Gündelik ve haftalık bültenlerimize katılın, en son güncellemeleri ve sektördeki lider AI hakkında özel içerikleri edinin. Daha Fazla Bilgi
Bir saldırganın, çalınmış kimlik bilgileri ile ağ içinde gizlice hareket etmesi ve sistemlere girmesi sadece 51 saniye sürmektedir. Bu durum, kurumsal güvenlik için oldukça büyük bir tehdit oluşturmaktadır.
CrowdStrike’ın üst düzey yöneticisi Adam Meyers, VentureBeat ile yaptığı bir röportajda, saldırganların bir sisteme girdikten sonra nasıl hızlı bir şekilde yetki yükselttiklerini ve yan hareketler yaptıklarını açıklıyor. “Bunu breakout time (çıkış süresi) olarak hesaplıyoruz. Yani, başlangıçta erişim sağlandıktan sonra başka bir sisteme geçmek ne kadar sürüyor? Gözlemlediğimiz en hızlı çıkış süresi 51 saniye. Bu saldırganların daha da hızlı hareket ettiğini gösteriyor ve bu durum savunucuların işini zorlaştırıyor.” dedi.
AI’nın İnsafsız Saldırılarındaki Rolü
Günümüzde saldırganlar için AI, en önemli silah haline gelmiştir. Uygun maliyeti, hızı ve çok yönlülüğü sayesinde saldırganlar, vishing (sesle dolandırıcılık) ve deepfake kampanyaları oluşturup sosyal mühendislik saldırılarını daha önceki teknolojilere oranla daha kısa sürede düzenleyebilmektedirler.
Vishing, istismar edilmeye müsait biri olarak karşımıza çıkar. CrowdStrike’ın 2025 Küresel Tehdit Raporu, 2024 yılında vishingin %442 oranında arttığını ortaya koymuştur. Bu sıklıkla, saldırganların kurbanlarını hassas bilgileri açığa çıkarmaya, kimlik bilgilerini sıfırlamaya ve uzaktan erişim sağlamaya manipüle ettiği en yaygın ilk erişim yöntemidir.
Kurumların Karşı Stratejileri
Saldırganların AI kullanımıyla nasıl başarı sağladıkları, kimlik tabanlı saldırılarda kendini gösteriyor. 2024 yılında gerçekleştirilen saldırıların %79’u zararlı yazılım içermeden, çalınmış kimlik bilgileri ve AI destekli phishing ile gerçekleşmiştir. Bulut sistemleri üzerinde yapılan bir intrüzyonda, geçen yılın verilerine göre 35 saldırıdan 1’inde geçerli kimlik bilgileri kullanılmıştır.
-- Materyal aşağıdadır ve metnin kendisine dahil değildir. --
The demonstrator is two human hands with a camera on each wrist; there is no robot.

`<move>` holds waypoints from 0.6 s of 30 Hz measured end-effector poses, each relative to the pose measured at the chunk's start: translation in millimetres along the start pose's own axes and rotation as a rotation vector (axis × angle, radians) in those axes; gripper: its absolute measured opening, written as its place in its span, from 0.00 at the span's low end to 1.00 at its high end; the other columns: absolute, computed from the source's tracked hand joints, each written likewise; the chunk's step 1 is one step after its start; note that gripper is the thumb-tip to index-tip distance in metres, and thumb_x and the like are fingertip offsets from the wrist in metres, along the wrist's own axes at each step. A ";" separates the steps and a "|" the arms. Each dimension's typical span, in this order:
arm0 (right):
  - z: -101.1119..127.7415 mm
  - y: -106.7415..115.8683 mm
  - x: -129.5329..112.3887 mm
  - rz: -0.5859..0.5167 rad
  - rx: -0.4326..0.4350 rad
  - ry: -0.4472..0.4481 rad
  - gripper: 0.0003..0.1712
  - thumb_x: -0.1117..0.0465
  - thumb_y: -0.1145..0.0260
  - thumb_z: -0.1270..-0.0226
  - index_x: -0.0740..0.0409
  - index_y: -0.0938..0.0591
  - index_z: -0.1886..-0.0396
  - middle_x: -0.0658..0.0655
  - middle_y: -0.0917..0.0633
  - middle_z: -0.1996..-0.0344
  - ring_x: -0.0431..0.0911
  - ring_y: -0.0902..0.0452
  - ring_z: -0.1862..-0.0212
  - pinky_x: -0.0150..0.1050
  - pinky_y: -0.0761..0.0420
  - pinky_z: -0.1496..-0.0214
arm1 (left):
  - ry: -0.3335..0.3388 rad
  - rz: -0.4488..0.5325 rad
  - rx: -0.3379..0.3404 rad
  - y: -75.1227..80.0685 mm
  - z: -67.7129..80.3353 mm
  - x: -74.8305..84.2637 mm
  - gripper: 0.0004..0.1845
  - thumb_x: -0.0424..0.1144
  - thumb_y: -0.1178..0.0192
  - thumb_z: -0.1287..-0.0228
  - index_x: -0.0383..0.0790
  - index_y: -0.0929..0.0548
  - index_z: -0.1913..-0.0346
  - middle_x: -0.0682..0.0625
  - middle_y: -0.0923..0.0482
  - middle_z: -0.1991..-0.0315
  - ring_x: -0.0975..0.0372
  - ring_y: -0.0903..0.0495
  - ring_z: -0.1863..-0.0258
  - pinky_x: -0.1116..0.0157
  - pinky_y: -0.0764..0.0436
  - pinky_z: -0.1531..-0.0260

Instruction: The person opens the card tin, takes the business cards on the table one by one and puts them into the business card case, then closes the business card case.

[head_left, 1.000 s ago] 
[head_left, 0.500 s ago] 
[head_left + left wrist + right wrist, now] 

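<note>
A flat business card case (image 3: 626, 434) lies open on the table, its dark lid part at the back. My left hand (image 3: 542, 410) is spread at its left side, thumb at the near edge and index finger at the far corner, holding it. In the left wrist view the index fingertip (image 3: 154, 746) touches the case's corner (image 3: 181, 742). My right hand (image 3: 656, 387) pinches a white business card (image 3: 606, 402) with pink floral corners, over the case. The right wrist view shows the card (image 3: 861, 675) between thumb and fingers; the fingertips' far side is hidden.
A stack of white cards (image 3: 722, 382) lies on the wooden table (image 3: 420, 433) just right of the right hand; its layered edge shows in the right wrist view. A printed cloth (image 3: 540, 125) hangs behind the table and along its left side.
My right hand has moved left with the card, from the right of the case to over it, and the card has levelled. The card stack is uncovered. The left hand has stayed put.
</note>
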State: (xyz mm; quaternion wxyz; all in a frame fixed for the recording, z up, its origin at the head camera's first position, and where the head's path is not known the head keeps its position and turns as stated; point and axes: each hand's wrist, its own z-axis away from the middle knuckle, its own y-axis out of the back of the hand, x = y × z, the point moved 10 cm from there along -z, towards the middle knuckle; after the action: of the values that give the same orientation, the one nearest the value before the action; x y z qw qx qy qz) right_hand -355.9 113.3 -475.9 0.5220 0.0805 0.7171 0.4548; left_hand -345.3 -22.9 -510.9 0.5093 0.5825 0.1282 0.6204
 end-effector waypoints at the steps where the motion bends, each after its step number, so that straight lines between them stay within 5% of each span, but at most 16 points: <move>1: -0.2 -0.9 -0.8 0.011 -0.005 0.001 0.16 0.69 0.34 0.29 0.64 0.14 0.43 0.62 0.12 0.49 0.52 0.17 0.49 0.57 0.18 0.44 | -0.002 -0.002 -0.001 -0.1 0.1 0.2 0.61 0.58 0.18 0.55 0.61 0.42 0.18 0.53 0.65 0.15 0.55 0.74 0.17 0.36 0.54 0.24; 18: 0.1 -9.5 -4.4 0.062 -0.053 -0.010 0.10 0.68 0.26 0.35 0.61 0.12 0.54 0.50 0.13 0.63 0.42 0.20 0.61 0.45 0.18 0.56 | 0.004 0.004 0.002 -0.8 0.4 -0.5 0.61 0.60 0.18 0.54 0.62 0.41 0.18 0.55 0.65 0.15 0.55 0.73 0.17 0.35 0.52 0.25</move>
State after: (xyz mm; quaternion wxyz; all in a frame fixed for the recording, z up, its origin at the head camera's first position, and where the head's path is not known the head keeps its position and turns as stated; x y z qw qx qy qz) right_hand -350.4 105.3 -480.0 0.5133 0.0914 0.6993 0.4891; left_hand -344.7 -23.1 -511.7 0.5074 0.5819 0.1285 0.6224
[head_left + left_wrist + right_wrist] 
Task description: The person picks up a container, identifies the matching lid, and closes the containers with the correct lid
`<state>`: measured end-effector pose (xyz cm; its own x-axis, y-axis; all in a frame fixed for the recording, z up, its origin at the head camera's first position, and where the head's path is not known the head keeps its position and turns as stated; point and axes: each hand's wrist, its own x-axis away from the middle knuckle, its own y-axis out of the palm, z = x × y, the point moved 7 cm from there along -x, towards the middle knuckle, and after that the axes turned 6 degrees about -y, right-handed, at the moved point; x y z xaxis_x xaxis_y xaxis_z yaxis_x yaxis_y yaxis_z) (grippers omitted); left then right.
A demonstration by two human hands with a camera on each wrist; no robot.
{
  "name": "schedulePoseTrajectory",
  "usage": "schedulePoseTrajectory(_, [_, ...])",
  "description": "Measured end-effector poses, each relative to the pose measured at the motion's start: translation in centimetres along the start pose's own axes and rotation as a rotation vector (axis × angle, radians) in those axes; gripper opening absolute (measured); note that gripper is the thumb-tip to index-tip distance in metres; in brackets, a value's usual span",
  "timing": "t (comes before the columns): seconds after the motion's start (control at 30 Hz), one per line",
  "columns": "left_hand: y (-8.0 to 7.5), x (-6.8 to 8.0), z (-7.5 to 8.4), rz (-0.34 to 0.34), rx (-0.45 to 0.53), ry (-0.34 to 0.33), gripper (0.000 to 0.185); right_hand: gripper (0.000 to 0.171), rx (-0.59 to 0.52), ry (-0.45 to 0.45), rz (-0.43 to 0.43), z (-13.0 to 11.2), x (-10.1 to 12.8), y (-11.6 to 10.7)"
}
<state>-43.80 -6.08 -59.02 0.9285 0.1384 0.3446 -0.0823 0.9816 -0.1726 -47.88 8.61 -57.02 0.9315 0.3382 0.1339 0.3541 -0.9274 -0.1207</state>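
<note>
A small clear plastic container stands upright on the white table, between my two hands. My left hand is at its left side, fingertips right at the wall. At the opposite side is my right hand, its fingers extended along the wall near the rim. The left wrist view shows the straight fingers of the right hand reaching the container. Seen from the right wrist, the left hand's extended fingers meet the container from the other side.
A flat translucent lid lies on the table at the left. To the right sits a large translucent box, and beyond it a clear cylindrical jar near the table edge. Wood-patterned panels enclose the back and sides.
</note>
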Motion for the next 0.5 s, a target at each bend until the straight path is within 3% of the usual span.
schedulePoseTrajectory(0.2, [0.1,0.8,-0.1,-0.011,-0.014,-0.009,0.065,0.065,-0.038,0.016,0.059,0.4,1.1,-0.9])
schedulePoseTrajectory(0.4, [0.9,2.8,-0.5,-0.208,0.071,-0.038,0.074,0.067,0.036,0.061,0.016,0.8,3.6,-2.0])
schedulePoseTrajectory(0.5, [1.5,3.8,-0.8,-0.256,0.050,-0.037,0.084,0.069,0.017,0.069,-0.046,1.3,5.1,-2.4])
National Oilwell Varco (NOV) CIO’su Alex Philips, bir röportajında “Geleneksel kimlik oturum token’lerinin kaynak tarafında iptal edilmesinde bir boşluk bulduk. Şimdi, hızla erişimi iptal etmemiz gereken genel kaynaklar için bir çözüm geliştiren bir girişim ile çalışıyoruz. Sadece bir parolayı sıfırlamak ya da hesabı devre dışı bırakmak yeterli değil. Oturum token’lerini iptal etmek gerekiyor.” dedi.
Açık ve Kesin Stratejiler
Hızlı bir şekilde gerçekleşen 51 saniyelik çıkışlar, kuruluşların kimlik ve erişim yönetimi (IAM) güvenliğinde ciddi bir zayıflığı işaret etmektedir. Bu zayıflığın temelinde ise güvenin yeterli olduğunu varsaymak yatmaktadır; oysaki her bir kimliği, oturumu ve kaynak taleplerini doğrulamak çok daha kritik bir öneme sahiptir.
Philips’in hızlı saldırıları durdurma konusundaki önerileri ve CrowdStrike’ın bu konudaki araştırmaları, bu saldırıların yeni normlar haline geldiğini göstermektedir:
- Saldırıları ilk olarak kimlik doğrulama katmanında kesmek, çalınmış kimlik bilgileri ve oturum token’lerini işe yaramaz hale getirmek adına atılacak en önemli adım olmalıdır. Bu, token sürelerini kısaltmayı ve gerçek zamanlı iptal süreçlerini başlatmayı içermektedir.
- AI destekli tehdit tespiti kullanmak, saldırıları gerçek zamanlı olarak tespit etme açısından önemlidir. AI ve makine öğrenimi, büyük veri setleri içindeki anormallikleri tespit etme konusunda etkilidir.
- Uç nokta, bulut ve kimlik güvenliğini birleştirmek, çapraz hareketleri durdurmak adına gereklidir. Temel hedef, ihlalleri segment sınırları içinde tutarak, kurumsal sistemlerin ve altyapının güvenliğini sağlamaktır.